And the pain pays our dues

by lizwas



Category: Gossip Girl (TV 2007)
Genre: (john mulaney voice): I think jenny humphrey's a lesbian, Gen, eric & jenny mlm & wlw bffs, humphrey family dynamics, it's loving the Humphreys hours, jenny deserved better, mentions of canon-compliant trauma, some dair if you squint, this writer supports Jenny Humphrey rights
Language: English
Status: Completed
Published: 2021-02-22
Updated: 2021-02-22
Packaged: 2021-03-19 04:28:13
Rating: Not Rated
Warnings: Creator Chose Not To Use Archive Warnings
Chapters: 1
Words: 1,551
Publisher: archiveofourown.org
Story URL: https://archiveofourown.org/works/29620608
Author URL: https://archiveofourown.org/users/lizwas/pseuds/lizwas
Summary: Jenny gets her first tattoo at the age of eighteen, and it’s the beginning of a lifelong love affair.or,a character study of Jennifer Tallulah Humphrey told through ink.
Comments: 4
Kudos: 8





	And the pain pays our dues

**Author's Note:**

  * For [ivermectin](https://archiveofourown.org/users/ivermectin/gifts).



> I had some notes about my girl Jennifer and my tattoo headcanons for her, then I read ivermectin's [blenny masterpiece](https://archiveofourown.org/works/29372361), which inspired me to actually write this drabble. I hope you enjoy!
> 
> warning for mentions of canon-compliant sexual assault, suicide, depression, etc. It's very brief and vague, but take care of yourselves, loves.

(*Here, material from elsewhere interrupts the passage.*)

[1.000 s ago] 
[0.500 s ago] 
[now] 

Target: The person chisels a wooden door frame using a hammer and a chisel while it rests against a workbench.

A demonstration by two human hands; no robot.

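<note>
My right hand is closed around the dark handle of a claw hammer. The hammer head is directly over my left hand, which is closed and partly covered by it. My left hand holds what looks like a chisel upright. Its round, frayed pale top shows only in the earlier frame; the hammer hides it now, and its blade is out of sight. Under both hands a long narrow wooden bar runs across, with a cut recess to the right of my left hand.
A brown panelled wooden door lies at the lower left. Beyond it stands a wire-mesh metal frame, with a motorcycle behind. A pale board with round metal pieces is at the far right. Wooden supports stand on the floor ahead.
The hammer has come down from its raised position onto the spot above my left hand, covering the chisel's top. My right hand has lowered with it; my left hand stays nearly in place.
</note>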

Some people have one and  
Some have one that they're ashamed of  
Most people think that we're fools  
Some people don't get it and  
Some people don't care  
And some of us we have tattoos 

* * *

Jenny gets her first tattoo at the age of eighteen, and it’s the beginning of a lifelong love affair. Just after her birthday, Eric comes to visit her in Hudson, and they repair the ruins of their friendship once again, because even in the face of all Jenny’s mistakes (and now Eric’s made some of his own), they understand and love each other in a way that is inescapable. And honestly, that is precisely what they both need. 

They go to a parlor downtown that Jenny had heard about from Alex (AKA Neighbor Guy). She’s not too worried about getting in trouble, she’s legally an adult, after all. Plus, when it comes to ink, Jenny’s parents have no room to talk. 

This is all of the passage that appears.